August Books 17) The Faded Sun Trilogy; and the Bechdel test

Aug 17, 2008 11:44

17) The Faded Sun Trilogy

Having rather bounced off both Cherryh's Hugo winners, Cyteen and Downbelow Station, I'm glad to report that I found the Faded Sun trilogy much easier to get into. She slightly lost me at the climax of the last book, but apart from that I found them all very readable. It's a story of questing for destiny and of relationships between three different species, humans, the warrior mri, and the regul. Cherryh gives her aliens an effective and convincingly different psychology, particularly by having us follow the human characters who try to get closest to them.

All three books pass the Bechdel test, if we allow it to apply to female aliens: Melein, a mri priestess, is one of the key characters and she confronts other priestesses at several crucial points (notably the climax of the second book).

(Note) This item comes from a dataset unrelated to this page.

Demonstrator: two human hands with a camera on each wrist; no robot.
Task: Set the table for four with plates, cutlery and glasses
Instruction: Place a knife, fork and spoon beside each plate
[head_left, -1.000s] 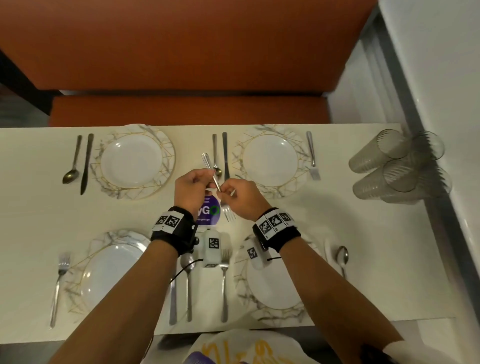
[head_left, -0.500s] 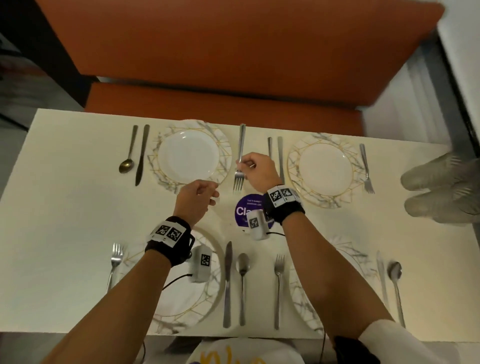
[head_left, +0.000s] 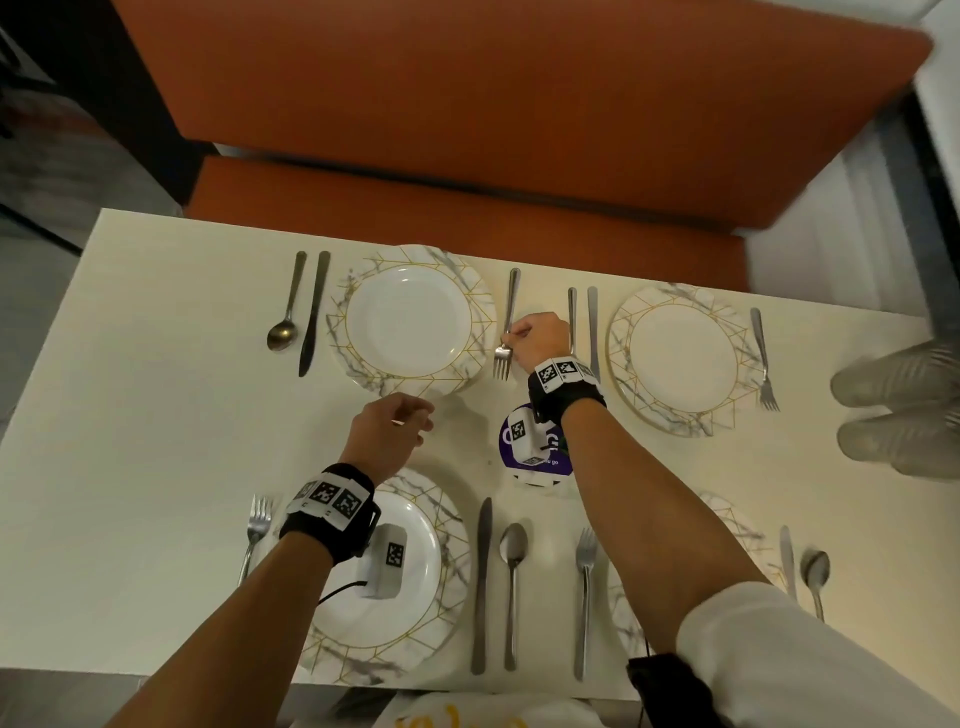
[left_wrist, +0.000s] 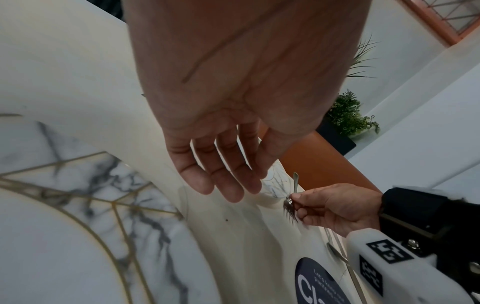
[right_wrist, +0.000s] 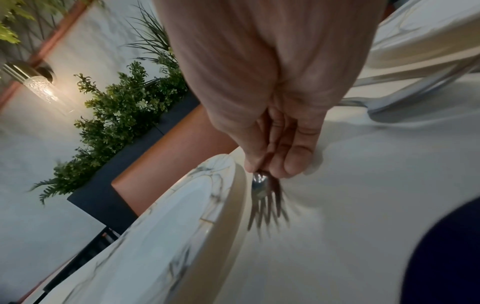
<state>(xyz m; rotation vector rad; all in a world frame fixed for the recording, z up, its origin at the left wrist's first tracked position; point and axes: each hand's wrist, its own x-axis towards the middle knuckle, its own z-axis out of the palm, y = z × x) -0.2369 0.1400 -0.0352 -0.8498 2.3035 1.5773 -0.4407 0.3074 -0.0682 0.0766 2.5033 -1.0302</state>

On the Bechdel test: a couple of people queried whether it is really meaningful or reasonable to apply it in this way. To be honest, I am open-minded as to whether or not I will get much from doing this, but it seems to me a worthwhile and easy experiment. I was inspired by Charlie Stross's applying it to his own work and lefaym's Bechdelian analysis of Doctor Who, and thought that while there is no way I'm going to apply it retrospectively, I can easily enough track the Bechdel score of books I read from now on. I admit that there is an immediate problem of applicability, in that the classic Bechdel test explicitly applies to the cinema rather than the written word; and a slightly more subtle issue to do with background rather than foreground activities (does Proust pass, when his male narrator hears about hot girl-on-girl action offstage? I would say yes). But I'll give it a try for a few weeks and see what I learn from it.